Under Lalić's leadership, Turf City teams competed in tournaments across Western Europe, with several players progressing to professional clubs, including Manchester City, Feyenoord, Fulham, Wolverhampton Wanderers, and Leeds United.

=== Feyenoord ===
During a European tour with Turf City in 2016, Lalić was offered a coaching internship at the Feyenoord Academy by then-technical director Martin van Geel. He later accepted a role as international development coach and, in 2017, was appointed Head of Methodology. In this capacity, he was responsible for implementing Feyenoord's global academy programs. Lalić left the club in May 2020 to return to Asia.

=== Lion City Sailors ===
In June 2020, Lalić was appointed Academy Technical Director of Lion City Sailors. On 12 August 2022, following the departure of Kim Do-hoon, he was named interim head coach. In his first match, Lalić guided the team to a 10–1 victory, the largest in the club's history, followed by wins over Tanjong Pagar United (7–0) and Hougang United (9–4).

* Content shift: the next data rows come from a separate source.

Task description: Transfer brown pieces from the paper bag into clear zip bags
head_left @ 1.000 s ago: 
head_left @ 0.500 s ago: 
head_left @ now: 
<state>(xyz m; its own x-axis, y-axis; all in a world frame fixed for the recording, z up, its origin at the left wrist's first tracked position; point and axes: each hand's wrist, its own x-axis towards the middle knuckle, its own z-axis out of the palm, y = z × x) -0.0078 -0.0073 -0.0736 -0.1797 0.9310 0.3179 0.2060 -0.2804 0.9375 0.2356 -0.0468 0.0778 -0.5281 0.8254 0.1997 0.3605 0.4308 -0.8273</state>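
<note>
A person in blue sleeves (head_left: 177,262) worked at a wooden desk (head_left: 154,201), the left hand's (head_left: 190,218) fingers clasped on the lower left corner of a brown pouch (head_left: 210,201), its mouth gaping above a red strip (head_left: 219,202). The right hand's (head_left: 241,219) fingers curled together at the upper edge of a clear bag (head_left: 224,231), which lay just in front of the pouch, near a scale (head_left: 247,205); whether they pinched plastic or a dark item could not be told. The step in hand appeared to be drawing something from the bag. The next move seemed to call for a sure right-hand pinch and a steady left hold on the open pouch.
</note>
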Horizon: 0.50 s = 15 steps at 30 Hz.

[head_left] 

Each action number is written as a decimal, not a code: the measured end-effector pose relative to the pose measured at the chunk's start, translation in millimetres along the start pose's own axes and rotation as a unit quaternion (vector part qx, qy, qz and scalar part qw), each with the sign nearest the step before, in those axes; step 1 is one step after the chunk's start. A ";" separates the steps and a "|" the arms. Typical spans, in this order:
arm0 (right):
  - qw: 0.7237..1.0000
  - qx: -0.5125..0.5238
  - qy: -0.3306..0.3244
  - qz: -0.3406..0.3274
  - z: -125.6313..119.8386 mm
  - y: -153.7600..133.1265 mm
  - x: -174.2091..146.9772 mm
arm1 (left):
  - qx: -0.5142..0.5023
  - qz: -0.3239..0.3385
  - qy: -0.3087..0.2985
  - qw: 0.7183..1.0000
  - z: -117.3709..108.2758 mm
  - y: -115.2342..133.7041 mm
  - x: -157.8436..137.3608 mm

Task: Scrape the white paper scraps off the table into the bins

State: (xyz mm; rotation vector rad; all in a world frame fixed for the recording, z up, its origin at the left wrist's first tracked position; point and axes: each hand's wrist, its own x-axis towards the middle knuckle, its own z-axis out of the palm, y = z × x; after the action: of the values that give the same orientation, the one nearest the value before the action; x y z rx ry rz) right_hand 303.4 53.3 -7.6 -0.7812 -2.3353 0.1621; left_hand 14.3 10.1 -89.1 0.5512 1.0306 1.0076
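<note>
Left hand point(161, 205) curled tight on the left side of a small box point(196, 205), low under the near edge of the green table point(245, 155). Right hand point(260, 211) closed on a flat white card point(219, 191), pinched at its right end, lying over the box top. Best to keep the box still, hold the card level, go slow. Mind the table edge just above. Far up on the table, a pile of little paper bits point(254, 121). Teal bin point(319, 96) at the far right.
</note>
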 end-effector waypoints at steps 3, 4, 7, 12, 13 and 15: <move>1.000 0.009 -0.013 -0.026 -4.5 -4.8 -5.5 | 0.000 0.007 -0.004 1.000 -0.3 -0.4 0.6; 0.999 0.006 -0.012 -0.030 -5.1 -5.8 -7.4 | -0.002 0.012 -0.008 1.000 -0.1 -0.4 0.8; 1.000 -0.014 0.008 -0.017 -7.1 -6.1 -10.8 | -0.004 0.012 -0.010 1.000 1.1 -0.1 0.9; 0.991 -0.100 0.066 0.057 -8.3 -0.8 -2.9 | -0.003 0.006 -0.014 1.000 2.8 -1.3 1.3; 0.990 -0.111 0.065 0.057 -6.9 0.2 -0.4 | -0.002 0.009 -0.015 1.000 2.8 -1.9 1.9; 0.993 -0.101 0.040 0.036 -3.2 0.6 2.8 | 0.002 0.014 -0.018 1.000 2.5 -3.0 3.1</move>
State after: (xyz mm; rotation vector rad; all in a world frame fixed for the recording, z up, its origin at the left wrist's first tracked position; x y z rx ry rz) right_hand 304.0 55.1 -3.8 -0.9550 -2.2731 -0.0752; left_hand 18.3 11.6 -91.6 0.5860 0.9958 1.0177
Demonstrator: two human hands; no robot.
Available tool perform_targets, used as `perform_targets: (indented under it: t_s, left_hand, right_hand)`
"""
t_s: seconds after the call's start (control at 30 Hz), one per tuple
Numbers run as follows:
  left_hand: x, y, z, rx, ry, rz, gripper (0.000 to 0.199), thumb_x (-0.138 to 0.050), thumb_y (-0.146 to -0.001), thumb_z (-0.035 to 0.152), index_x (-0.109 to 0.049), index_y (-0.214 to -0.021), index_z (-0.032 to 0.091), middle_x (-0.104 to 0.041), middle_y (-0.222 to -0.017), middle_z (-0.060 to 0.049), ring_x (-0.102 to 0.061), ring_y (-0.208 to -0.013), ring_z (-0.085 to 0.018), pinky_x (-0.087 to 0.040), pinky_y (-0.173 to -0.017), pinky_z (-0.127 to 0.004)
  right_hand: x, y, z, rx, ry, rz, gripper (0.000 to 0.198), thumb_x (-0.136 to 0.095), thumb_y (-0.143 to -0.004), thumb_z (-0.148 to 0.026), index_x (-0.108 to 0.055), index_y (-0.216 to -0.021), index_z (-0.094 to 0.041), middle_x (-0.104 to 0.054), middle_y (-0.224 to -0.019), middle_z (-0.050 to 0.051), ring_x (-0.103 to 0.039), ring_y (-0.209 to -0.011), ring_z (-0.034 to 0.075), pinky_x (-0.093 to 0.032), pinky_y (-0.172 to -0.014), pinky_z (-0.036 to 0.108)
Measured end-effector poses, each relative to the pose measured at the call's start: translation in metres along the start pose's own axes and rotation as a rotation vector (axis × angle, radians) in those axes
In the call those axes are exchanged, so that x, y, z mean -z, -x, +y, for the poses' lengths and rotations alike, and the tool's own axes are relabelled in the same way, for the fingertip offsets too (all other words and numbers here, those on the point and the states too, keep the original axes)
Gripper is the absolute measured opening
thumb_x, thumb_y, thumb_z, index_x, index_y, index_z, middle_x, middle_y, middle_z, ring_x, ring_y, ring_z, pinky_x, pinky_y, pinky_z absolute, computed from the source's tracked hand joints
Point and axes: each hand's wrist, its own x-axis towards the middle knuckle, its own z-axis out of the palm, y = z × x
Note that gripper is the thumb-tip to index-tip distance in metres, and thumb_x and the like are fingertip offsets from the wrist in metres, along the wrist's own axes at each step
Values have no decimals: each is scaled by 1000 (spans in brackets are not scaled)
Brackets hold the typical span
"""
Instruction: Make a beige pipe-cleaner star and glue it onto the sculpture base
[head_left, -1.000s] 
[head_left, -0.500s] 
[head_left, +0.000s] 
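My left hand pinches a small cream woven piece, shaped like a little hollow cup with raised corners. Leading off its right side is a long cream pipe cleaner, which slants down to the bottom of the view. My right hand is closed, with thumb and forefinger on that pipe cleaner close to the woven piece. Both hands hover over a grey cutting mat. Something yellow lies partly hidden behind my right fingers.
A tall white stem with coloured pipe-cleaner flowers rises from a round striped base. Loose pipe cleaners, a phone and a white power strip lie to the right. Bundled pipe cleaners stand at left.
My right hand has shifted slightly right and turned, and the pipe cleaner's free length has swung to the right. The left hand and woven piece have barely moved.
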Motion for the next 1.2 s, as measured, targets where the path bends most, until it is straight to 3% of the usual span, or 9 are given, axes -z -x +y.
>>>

He resumed his Technical Director role at the start of the 2023 season.

As Technical Director, Lalić led a restructuring of the club’s squad, technical staff, and operations. Under his leadership, Lion City Sailors won multiple domestic trophies and reached the final of the 2024–25 AFC Champions League Two, marking the first time a Singaporean club achieved this milestone.